If the amount of interest be not paid in any year and the mortgagees enter into possession and occupation (of the property), the amount of interest for the period prior to obtaining possession shall carry interest at the aforesaid rate after yearly adjustment (of account).

2. It is an admitted fact that interest was not paid regularly for sometime, and also that the mortgagees did not obtain possession till 1898. On the 15th February, 1898, the mortgagees admittedly obtained possession of one village Parakon only, and on the same date, a second mortgage-deed was executed for a sum of Rs. 1,400 in which Rs. 800 out of Rs. 1,131 due as interest on the Rs. 6,000 was also included. In this document it was provided that after the amount' due under the second document is paid, the mortgagees shall have a right to redeem the property.

As long as I do not pay the amount due under the said document I shall have no power to redeem the mortgaged property in the said mausa.

3. From that moment the mortgagees have remained in possession of the village Parakon and have not brought any suit to recover the amount due either on the first document or the second document.

4. In a suit brought for redemption of the first mortgage, the mortgagees pleaded that they were entitled to compound interest on the balance of interest due up to the 15th February, 1898, and further that they were entitled to claim the entire amount due on the second document. The learned Subordinate Judge has held that the defendants-mortgagees are not entitled to compound interest on the balance of the interest due. With this view we fully agree.

5. The first mortgage-deed did not entitle the mortgagees to claim compound interest on the balance of interest.
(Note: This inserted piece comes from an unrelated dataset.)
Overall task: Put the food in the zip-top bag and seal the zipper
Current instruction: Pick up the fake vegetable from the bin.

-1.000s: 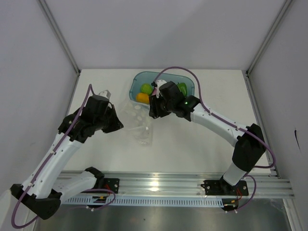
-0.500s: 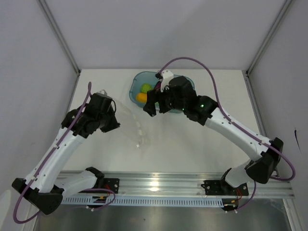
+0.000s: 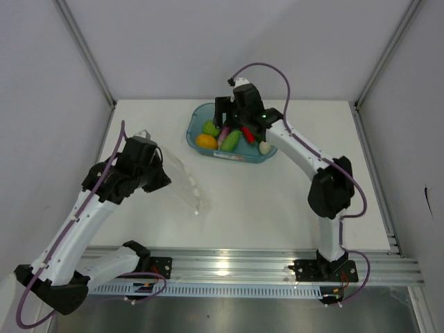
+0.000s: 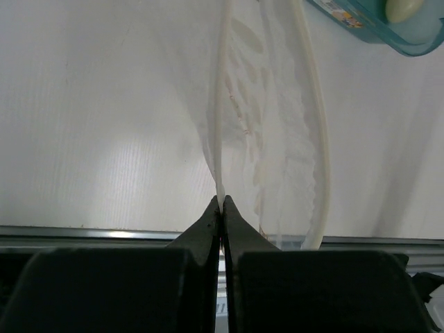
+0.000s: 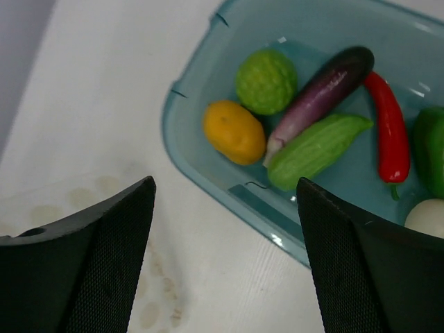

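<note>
Left gripper point(image 4: 220, 207) clamped on zip-top bag point(image 4: 274, 139) edge | right gripper point(image 5: 225, 187) spread above teal tray point(image 5: 177, 139) | food point(image 5: 316, 149) in tray

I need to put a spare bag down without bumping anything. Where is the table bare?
The widest bare patch of table lies between the zip-top bag, pinched by the left gripper, and the right arm. Also bare: right of that arm. Crowded: the tray, full of food, right gripper over it.

The teal tray point(image 5: 170, 118) walls enclose the toy foods point(image 5: 326, 90); entry is from above. The raised zip-top bag point(image 3: 183, 179) stands left of it, bare tabletop point(image 3: 277, 201) between.
</note>
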Robot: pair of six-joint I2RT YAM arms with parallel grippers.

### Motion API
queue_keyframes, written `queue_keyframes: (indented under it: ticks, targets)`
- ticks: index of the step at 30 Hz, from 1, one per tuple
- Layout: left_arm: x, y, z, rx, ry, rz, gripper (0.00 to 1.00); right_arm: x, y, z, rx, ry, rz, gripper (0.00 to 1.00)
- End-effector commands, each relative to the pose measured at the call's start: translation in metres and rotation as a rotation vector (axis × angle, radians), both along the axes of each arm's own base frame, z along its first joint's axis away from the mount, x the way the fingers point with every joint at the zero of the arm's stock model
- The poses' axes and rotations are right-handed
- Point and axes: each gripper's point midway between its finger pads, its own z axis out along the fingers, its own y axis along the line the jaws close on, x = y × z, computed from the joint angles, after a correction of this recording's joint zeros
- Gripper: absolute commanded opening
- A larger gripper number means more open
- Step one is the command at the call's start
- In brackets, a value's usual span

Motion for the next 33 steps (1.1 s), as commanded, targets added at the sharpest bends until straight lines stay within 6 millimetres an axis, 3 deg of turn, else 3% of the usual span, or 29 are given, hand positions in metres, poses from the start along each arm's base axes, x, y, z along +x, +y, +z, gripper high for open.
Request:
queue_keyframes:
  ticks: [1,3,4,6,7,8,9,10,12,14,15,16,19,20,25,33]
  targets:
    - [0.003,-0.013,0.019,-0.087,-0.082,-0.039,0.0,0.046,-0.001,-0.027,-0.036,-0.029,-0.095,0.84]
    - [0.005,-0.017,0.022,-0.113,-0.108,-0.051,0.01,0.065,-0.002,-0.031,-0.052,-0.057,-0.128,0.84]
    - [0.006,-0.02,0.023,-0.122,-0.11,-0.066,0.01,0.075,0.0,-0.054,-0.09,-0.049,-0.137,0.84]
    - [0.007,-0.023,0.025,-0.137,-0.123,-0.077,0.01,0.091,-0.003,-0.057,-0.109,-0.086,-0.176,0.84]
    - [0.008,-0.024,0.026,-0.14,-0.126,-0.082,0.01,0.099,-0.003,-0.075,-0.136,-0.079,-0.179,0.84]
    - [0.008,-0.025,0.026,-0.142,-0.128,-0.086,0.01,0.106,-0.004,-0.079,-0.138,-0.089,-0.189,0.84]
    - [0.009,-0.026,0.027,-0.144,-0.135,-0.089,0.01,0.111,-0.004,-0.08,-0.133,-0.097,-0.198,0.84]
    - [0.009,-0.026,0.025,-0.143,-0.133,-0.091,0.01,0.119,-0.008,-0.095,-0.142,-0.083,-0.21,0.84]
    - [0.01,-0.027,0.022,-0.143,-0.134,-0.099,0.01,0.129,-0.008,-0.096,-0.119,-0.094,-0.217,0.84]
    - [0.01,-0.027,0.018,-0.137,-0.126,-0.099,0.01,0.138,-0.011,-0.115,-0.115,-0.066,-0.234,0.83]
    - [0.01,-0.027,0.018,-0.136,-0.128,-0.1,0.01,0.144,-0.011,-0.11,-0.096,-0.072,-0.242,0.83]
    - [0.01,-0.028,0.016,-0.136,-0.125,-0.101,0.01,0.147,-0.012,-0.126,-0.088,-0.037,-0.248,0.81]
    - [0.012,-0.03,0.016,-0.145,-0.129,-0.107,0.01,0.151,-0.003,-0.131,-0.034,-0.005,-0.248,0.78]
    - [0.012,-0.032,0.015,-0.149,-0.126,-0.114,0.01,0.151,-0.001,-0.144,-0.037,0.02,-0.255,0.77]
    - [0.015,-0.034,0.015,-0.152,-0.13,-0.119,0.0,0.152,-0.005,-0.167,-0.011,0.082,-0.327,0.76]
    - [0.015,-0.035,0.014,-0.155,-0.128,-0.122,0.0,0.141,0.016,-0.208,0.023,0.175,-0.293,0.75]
We are not satisfied that there was any express agreement by the mortgagor to pay compound interest on this interest, nor did the parties intend that it should be so.
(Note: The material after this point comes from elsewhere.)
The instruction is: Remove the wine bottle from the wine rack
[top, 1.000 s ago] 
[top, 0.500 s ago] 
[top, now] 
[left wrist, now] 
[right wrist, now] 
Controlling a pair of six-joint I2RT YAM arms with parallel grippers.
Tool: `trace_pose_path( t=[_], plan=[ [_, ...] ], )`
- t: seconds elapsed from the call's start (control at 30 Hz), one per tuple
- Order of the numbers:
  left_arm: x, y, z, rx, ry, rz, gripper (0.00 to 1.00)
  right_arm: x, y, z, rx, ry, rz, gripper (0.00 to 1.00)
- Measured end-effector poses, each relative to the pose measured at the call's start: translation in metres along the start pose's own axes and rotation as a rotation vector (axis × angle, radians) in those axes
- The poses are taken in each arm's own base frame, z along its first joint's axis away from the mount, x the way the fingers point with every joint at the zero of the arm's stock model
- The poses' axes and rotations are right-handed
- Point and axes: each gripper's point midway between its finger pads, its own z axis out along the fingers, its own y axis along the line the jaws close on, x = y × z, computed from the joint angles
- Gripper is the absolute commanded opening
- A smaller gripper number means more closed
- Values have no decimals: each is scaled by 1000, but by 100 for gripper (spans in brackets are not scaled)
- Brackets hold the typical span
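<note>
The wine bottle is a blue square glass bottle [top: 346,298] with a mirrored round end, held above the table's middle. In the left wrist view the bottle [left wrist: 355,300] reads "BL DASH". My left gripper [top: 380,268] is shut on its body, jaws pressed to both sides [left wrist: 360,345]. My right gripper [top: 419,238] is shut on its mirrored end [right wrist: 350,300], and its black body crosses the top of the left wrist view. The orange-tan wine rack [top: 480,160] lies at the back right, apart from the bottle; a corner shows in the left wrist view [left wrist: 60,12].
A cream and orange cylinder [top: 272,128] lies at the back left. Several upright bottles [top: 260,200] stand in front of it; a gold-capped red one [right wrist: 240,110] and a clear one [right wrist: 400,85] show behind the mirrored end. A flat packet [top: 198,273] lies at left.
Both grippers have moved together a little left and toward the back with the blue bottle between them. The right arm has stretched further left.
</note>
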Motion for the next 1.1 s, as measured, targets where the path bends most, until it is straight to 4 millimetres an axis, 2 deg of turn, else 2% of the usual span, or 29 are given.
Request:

6. The learned Subordinate Judge, however, has disallowed the entire amount due under the second document on the ground that this was a simple mortgage-deed which has now become barred by lapse of time. He has relied on certain old cases which go to support his view. Unfortunately his attention was. not drawn to the pronouncement of the Full Bench in the case of Har Pershad v. Ram Chander 63 Ind. Cas. 750 : 19 A.L.J. 807 : 3 U.P.L.R. (A.) 139 : 44 A. 139 : 44 A. 37 : A.I.R. 1912 All. 174. In this last mentioned case the second document had provided that when the mortgagor shall redeem the previously mortgaged land, he should pay the amount of interest at the stipulated rate due on the second deed. It was held by the Full Bench that the legal effect of such provision was to make the second mortgage a usufructuary mortgage so as to entitle the mortgagee to claim the amount due on it at the time of the redemption. We find it difficult to distinguish the present case from the Full Bench case. It was clearly the intention of the parties that there would be no redemption of the village Parakon until the amount due on the mortgage-deed dated 15th February, 1898 had been paid, and until such payment the mortgagor had no right to redeem the property. We must, therefore, hold that the claim on the second document is not barred by time.
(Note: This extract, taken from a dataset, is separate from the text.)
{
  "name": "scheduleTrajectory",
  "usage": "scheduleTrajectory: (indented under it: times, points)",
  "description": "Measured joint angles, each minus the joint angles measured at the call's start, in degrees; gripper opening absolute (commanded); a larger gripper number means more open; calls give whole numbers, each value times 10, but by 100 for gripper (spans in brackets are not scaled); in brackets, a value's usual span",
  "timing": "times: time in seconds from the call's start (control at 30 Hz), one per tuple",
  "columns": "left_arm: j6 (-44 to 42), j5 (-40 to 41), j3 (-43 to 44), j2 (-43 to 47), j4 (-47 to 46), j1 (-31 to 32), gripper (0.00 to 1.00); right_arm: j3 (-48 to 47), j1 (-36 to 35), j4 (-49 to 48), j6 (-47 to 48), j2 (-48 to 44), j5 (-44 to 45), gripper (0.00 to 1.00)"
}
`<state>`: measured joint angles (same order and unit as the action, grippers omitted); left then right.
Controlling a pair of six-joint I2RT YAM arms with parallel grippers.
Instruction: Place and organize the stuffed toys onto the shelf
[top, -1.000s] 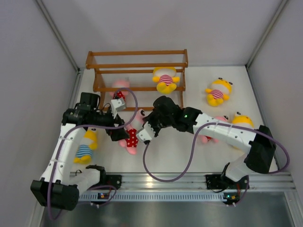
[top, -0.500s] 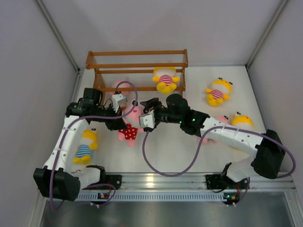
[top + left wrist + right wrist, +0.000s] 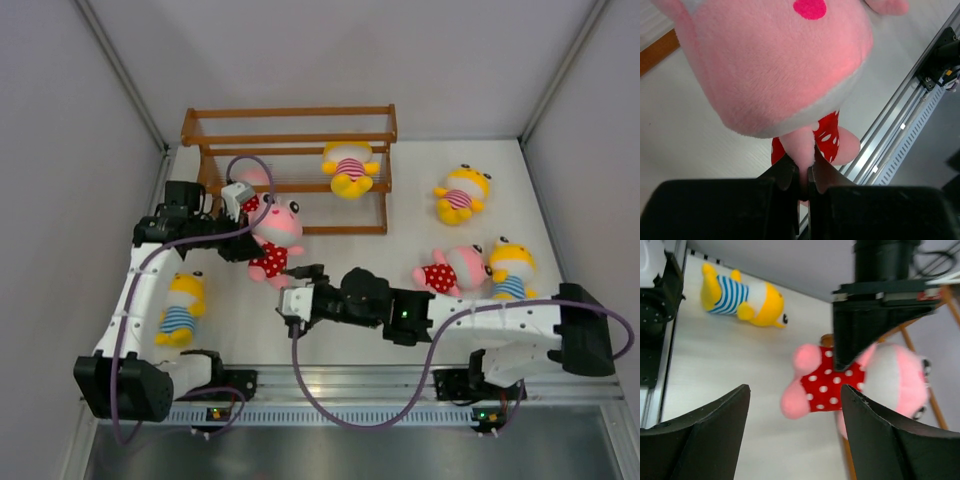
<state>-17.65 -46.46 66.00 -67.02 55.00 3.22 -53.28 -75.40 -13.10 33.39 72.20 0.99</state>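
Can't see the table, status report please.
Left gripper shut on pink toy, by a limb. Right gripper open, empty. Toy held before shelf; yellow toy sits on its right part.

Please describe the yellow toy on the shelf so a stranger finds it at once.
Find the brown wooden shelf at the back of the table. A yellow toy in a pink-striped shirt lies on its rails, near the right end. Its twin lies on the table instead.

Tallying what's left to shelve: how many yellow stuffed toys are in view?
4: a pink-striped one on the shelf, another right of it, a blue-striped one at far right, another beside the left arm. Arms may hide more.
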Motion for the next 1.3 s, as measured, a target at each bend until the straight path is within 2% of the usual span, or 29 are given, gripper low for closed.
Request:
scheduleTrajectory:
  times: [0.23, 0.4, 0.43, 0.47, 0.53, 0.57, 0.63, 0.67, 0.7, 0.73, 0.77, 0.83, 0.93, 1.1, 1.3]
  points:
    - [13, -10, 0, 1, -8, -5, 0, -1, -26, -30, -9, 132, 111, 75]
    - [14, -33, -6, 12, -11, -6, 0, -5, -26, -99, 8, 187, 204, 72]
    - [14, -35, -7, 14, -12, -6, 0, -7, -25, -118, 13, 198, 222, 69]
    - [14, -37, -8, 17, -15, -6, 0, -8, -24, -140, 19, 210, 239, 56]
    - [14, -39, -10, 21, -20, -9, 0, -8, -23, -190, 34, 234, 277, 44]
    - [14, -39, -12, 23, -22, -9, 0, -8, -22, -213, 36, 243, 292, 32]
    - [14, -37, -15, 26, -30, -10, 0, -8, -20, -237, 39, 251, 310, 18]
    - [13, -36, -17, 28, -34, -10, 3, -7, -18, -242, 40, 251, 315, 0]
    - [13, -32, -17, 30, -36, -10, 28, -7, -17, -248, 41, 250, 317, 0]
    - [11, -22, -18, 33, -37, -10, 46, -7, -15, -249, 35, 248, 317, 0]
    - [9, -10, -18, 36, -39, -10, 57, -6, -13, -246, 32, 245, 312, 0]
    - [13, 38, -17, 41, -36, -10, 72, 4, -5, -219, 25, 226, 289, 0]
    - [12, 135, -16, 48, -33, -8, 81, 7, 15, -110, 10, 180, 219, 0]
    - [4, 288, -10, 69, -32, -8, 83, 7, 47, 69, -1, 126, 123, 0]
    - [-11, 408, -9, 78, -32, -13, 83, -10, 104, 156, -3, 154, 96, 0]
7. Under the terms of the mortgage-deed dated 15th February, 1898, the mortgagees are entitled to interest at the rate of Re. 1 per cent, per mensem from the dates of defaults of payments of instalments mentioned therein until payment, the interest being only simple.

8. We accordingly allow this appeal in part, and modifying the decree of the lower Court, increase the amount of the redemption money by the amount due on the second mortgage dated the 15th February, 1898, namely, Rs, 1,400 with interest as specified above. We fix three months for payment, after which interest will run at the Court rate, viz., 6 per cent per annum. As regards costs, as the defendants have succeeded substantially, we direct that the plaintiffs shall bear their own costs throughout, and shall pay half of the costs of the defendants in both Courts, including fees in this Court on the higher scale.